> WHAT YOU HAVE TO DO: Transcribe the data that follows, exactly and in full.

*** DATA BELOW Section Begins ***

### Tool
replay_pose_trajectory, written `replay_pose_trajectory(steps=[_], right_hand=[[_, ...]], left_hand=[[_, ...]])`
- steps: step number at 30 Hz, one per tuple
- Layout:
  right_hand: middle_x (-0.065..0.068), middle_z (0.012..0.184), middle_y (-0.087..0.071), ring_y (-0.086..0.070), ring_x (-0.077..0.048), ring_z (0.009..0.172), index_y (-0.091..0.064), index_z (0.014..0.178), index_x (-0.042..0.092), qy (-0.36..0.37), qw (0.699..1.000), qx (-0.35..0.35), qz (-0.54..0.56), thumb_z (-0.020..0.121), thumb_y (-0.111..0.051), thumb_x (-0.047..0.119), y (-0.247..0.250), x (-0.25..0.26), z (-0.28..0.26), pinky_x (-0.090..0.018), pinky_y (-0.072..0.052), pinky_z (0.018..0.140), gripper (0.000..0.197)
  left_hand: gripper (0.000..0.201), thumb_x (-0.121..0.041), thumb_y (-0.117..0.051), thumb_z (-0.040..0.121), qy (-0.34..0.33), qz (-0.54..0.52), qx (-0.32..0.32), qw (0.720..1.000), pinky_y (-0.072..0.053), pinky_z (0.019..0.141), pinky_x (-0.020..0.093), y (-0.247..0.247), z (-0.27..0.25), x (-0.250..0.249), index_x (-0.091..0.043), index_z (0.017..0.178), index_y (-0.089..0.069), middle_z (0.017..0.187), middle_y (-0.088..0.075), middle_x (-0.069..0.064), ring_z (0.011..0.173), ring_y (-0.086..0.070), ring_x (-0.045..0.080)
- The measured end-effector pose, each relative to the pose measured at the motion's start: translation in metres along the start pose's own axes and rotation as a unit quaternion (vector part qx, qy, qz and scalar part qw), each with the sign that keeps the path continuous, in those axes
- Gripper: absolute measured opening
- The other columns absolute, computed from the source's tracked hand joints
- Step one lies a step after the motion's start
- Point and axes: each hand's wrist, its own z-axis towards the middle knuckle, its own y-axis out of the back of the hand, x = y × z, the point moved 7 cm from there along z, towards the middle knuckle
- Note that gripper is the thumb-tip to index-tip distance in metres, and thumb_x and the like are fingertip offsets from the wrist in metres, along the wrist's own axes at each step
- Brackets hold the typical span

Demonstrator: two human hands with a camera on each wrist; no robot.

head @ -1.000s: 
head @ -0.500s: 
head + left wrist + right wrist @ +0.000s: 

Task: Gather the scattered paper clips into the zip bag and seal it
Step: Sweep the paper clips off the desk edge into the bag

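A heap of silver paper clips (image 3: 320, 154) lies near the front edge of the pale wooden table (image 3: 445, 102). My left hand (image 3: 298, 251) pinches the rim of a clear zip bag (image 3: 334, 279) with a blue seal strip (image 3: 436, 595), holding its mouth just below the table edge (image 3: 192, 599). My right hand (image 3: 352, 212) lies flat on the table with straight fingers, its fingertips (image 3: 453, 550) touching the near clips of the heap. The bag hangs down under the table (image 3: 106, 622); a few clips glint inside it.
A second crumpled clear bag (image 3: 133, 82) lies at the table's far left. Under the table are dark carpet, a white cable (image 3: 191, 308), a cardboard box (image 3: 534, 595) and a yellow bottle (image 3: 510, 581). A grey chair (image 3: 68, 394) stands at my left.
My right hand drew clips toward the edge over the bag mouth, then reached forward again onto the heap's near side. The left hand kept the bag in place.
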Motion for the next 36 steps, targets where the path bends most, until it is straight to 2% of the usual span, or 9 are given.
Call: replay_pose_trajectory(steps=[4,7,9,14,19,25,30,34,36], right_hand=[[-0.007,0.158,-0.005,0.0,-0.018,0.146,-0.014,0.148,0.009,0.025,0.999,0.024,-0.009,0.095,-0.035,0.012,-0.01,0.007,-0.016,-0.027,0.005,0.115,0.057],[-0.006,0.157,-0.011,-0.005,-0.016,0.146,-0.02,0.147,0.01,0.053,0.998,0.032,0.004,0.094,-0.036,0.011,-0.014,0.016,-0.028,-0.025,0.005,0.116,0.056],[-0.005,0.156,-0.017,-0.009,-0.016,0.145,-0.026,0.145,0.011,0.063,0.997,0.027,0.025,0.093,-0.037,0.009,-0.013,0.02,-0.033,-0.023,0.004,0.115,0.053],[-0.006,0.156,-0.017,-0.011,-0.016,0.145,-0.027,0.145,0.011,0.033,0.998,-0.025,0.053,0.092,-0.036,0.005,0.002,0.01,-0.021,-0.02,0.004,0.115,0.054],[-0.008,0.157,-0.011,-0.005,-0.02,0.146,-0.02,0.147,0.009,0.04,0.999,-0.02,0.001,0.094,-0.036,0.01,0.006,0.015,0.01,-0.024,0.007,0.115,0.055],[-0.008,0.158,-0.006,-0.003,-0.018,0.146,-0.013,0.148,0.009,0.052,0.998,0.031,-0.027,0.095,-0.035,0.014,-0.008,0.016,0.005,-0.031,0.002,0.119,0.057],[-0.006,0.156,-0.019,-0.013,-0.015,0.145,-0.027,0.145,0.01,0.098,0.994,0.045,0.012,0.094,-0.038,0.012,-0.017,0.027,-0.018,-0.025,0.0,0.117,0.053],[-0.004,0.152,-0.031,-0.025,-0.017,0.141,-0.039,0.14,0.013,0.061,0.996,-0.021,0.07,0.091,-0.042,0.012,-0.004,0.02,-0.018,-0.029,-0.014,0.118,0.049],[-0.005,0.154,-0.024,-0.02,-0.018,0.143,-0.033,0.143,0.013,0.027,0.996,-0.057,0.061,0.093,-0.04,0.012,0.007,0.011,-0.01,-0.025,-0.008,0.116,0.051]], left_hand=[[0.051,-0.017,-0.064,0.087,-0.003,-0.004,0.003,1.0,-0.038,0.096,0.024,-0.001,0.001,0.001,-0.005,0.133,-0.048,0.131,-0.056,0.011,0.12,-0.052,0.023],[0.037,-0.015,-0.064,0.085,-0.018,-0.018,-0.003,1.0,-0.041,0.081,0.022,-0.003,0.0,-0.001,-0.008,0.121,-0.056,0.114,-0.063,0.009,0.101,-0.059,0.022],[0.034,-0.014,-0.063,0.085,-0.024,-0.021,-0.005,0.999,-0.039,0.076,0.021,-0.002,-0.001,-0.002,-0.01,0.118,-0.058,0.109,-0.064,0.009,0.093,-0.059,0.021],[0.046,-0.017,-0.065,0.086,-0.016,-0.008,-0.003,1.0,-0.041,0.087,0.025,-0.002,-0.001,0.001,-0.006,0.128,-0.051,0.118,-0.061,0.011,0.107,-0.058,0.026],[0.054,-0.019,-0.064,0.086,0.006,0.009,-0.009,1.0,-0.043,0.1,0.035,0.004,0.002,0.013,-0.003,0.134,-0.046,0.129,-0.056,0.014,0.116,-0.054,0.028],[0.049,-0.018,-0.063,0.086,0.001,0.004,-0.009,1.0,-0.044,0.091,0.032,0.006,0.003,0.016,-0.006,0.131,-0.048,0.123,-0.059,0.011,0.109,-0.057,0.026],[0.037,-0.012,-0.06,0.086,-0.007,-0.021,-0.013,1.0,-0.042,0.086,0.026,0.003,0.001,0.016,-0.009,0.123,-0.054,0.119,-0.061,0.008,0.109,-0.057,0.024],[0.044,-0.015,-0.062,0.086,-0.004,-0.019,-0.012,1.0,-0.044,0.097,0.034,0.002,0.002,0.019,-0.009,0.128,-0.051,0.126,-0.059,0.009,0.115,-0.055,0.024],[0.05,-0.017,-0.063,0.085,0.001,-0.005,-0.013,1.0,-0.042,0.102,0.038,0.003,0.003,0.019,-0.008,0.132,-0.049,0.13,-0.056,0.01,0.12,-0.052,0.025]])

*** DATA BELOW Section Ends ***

> YOUR SOLUTION:
### Tool
replay_pose_trajectory, written `replay_pose_trajectory(steps=[_], right_hand=[[_, ...]], left_hand=[[_, ...]])`
- steps: step number at 30 Hz, one per tuple
- Layout:
  right_hand: middle_x (-0.065..0.068), middle_z (0.012..0.184), middle_y (-0.087..0.071), ring_y (-0.086..0.070), ring_x (-0.077..0.048), ring_z (0.009..0.172), index_y (-0.091..0.064), index_z (0.014..0.178), index_x (-0.042..0.092), qy (-0.36..0.37), qw (0.699..1.000), qx (-0.35..0.35), qz (-0.54..0.56), thumb_z (-0.020..0.121), thumb_y (-0.111..0.051), thumb_x (-0.047..0.119), y (-0.247..0.250), x (-0.25..0.26), z (-0.28..0.26), pinky_x (-0.090..0.018), pinky_y (-0.072..0.052), pinky_z (0.018..0.140), gripper (0.000..0.197)
  left_hand: gripper (0.000..0.201), thumb_x (-0.121..0.041), thumb_y (-0.117..0.051), thumb_z (-0.040..0.121), qy (-0.34..0.33), qz (-0.54..0.52), qx (-0.32..0.32), qw (0.720..1.000), pinky_y (-0.072..0.053), pinky_z (0.019..0.141), pinky_x (-0.020..0.093), y (-0.247..0.247), z (-0.27..0.25), x (-0.250..0.249), index_x (-0.091..0.043), index_z (0.017..0.178), index_y (-0.089..0.069), middle_z (0.017..0.187), middle_y (-0.088..0.075), middle_x (-0.069..0.064), ring_z (0.011..0.173), ring_y (-0.086..0.070), ring_x (-0.045..0.080)
- The measured end-effector pose, each relative to the pose measured at the motion's start: translation in metres along the start pose's own axes and rotation as a unit quaternion (vector part qx, qy, qz and scalar part qw), each with the sign that keeps the path continuous, in those axes
- Gripper: absolute measured opening
- The other columns absolute, computed from the source's tracked hand joints
- Step one lies a step after the motion's start
- Point and axes: each hand's wrist, its own z-axis towards the middle knuckle, its own y-axis out of the back of the hand, x = y × z, the point moved 7 cm from there along z, towards the middle knuckle
- Note that gripper is the thumb-tip to index-tip distance in metres, and thumb_x and the like are fingertip offsets from the wrist in metres, along the wrist's own axes at each step
- Brackets hold the typical span

Demonstrator: two human hands with a camera on each wrist; no robot.

head @ -1.000s: 
head @ -0.500s: 
head + left wrist + right wrist @ +0.000s: 

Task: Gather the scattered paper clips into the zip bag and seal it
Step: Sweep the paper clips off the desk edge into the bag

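A heap of silver paper clips (image 3: 320, 154) lies near the front edge of the pale wooden table (image 3: 445, 102). My left hand (image 3: 298, 251) pinches the rim of a clear zip bag (image 3: 334, 279) with a blue seal strip (image 3: 436, 595), holding its mouth just below the table edge (image 3: 192, 599). My right hand (image 3: 352, 212) lies flat on the table with straight fingers, its fingertips (image 3: 453, 550) touching the near clips of the heap. The bag hangs down under the table (image 3: 106, 622); a few clips glint inside it.
A second crumpled clear bag (image 3: 133, 82) lies at the table's far left. Under the table are dark carpet, a white cable (image 3: 191, 308), a cardboard box (image 3: 534, 595) and a yellow bottle (image 3: 510, 581). A grey chair (image 3: 68, 394) stands at my left.
My right hand drew clips toward the edge over the bag mouth, then reached forward again onto the heap's near side. The left hand kept the bag in place.
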Motion for the next 36 steps, targets where the path bends most, until it is straight to 2% of the usual span, or 9 are given.
Call: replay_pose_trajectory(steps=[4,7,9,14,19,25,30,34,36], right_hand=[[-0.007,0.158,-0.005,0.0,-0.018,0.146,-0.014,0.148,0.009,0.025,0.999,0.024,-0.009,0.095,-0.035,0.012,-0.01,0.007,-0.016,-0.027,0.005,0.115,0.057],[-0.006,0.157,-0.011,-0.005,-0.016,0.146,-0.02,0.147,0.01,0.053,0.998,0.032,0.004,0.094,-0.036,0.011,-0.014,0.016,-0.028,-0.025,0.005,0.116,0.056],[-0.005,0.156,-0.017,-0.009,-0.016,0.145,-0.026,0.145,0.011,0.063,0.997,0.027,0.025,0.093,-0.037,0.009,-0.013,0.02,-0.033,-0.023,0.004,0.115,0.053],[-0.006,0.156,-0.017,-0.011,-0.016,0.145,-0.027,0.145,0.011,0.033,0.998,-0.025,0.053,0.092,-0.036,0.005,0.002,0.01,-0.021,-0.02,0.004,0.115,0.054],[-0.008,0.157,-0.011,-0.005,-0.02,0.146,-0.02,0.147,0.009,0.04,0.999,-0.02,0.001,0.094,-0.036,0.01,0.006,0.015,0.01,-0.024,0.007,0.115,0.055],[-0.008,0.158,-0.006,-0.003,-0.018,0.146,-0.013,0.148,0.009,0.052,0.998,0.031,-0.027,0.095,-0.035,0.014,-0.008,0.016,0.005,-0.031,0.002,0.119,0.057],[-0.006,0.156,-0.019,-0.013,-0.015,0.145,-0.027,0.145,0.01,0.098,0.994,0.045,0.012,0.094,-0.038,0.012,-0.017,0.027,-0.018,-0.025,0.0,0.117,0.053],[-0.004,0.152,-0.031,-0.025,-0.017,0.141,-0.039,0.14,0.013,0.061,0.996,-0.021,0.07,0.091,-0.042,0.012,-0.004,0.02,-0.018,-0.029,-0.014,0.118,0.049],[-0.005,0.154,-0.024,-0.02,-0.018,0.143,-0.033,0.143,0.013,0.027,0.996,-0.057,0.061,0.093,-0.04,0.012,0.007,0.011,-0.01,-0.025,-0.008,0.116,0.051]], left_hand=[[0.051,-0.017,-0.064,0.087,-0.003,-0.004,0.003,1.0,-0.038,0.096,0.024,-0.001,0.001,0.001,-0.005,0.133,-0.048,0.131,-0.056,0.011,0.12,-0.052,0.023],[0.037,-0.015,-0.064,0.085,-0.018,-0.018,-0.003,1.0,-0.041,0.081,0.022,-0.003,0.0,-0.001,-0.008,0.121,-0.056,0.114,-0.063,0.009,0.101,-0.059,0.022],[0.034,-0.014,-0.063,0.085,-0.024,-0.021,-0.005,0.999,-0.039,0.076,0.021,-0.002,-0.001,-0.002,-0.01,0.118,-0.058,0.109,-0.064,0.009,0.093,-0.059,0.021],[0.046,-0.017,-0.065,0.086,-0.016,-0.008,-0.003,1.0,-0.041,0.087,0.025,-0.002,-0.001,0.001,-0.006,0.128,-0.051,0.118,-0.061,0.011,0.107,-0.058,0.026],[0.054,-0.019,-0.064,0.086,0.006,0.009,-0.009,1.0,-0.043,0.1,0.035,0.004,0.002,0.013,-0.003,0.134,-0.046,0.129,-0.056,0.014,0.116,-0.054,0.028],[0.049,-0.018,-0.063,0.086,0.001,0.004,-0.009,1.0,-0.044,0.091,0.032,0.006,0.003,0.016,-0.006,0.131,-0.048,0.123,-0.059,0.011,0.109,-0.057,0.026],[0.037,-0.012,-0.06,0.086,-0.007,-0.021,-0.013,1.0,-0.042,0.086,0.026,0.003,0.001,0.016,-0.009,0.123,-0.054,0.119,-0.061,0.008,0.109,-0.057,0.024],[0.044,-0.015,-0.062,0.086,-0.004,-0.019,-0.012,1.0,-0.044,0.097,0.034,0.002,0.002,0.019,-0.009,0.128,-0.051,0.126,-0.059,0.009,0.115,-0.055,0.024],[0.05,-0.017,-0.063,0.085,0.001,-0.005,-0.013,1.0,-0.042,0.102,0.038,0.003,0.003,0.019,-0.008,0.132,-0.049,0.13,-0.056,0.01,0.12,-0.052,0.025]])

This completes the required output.